• Assignment
From the listing below, copy each line that holds "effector".

• Information shown
·····
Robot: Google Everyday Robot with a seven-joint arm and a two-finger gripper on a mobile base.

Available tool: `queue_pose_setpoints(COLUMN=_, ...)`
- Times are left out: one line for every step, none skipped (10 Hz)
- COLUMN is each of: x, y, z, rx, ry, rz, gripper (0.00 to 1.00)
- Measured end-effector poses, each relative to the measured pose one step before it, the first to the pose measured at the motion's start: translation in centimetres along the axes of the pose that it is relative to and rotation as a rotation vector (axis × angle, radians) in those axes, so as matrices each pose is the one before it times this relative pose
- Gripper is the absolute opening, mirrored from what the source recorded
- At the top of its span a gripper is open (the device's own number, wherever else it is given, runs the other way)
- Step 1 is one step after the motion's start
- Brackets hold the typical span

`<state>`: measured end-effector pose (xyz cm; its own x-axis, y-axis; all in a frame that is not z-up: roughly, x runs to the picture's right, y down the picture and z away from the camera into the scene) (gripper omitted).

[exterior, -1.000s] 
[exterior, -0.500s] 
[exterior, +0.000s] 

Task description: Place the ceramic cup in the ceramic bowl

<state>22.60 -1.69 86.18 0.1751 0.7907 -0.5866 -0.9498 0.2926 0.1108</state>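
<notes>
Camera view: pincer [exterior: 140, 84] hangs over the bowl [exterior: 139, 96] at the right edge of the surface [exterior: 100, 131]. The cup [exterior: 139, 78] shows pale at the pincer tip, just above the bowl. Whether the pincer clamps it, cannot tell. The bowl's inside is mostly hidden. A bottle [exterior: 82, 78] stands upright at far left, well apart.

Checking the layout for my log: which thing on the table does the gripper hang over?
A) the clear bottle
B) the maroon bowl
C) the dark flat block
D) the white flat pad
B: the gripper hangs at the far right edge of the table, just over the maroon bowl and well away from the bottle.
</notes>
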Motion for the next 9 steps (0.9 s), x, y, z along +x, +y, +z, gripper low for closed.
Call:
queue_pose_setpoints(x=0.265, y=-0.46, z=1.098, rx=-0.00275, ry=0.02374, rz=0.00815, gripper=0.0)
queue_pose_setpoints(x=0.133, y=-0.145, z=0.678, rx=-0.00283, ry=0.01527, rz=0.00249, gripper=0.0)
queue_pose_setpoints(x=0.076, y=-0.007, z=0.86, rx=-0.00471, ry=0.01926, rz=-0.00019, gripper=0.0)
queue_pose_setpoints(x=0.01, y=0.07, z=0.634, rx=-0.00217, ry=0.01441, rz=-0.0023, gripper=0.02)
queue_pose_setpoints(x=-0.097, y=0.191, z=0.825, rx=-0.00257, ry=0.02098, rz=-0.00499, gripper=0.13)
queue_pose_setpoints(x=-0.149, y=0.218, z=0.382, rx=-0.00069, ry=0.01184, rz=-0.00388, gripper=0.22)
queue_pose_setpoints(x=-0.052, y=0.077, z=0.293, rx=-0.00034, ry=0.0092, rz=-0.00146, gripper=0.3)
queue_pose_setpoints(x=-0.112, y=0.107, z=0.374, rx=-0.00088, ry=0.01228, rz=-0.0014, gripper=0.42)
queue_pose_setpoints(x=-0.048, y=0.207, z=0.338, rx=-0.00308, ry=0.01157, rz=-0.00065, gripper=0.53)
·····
• Your response
- Measured end-effector poses, each relative to the measured pose one step before it, the first to the pose measured at the motion's start: translation in centimetres along the axes of the pose that it is relative to and rotation as a rotation vector (axis × angle, radians) in those axes, so as matrices each pose is the one before it times this relative pose
`<state>`: measured end-effector pose (xyz cm; its own x-axis, y-axis; all in a frame that is not z-up: roughly, x runs to the picture's right, y down the picture and z away from the camera into the scene) (gripper omitted).

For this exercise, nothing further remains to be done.